WORK ORDER
Whenever the string "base" appears in a line below, please copy the line out.

DATASET EXTRACT
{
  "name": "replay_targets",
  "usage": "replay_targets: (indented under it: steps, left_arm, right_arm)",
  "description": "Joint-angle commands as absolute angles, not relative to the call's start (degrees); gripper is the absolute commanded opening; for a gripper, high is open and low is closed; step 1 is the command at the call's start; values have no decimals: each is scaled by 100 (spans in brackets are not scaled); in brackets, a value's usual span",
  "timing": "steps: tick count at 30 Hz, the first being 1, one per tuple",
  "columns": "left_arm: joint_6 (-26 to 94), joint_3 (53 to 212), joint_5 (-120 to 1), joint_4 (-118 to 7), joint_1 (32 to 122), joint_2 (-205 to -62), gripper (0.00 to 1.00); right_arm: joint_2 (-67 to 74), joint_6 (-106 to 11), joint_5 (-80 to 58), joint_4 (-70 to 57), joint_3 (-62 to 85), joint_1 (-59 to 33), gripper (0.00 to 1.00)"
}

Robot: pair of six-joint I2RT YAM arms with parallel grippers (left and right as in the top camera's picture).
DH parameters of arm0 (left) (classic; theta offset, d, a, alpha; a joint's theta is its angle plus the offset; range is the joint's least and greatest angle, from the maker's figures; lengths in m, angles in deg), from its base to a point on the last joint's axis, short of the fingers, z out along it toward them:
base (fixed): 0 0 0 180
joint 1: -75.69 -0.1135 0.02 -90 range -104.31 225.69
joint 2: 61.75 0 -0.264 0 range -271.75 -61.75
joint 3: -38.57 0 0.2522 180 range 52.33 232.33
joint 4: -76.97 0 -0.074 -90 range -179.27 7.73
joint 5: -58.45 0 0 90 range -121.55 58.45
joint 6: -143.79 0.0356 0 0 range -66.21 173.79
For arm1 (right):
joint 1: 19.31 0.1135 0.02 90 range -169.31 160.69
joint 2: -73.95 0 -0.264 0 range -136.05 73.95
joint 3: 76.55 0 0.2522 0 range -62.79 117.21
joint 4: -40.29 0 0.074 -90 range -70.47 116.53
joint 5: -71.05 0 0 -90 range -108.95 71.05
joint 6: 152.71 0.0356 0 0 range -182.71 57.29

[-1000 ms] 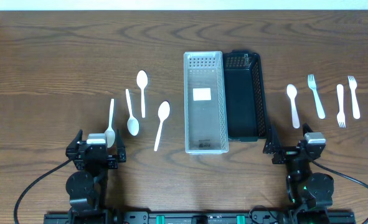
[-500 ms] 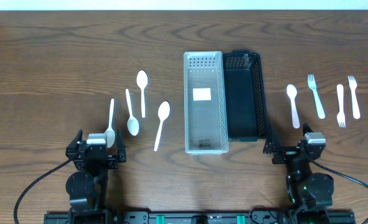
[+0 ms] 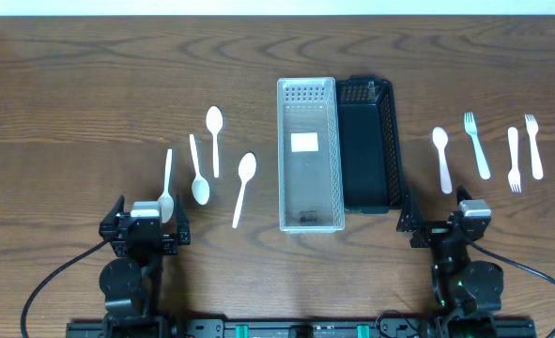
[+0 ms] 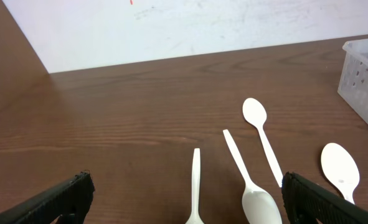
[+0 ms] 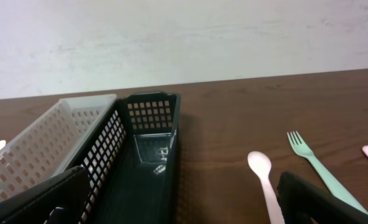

RESPONSE
DH parameters of arm0 (left) (classic; theta offset, d, a, alpha; a joint's theta is its angle plus the offset; range is the joint's least and greatest angle, from the maker's figures; lengths in m, angles in deg), from its base to a point on the last joint's axis, short of the fingers, z out along it toward them:
base (fixed): 0 0 0 180

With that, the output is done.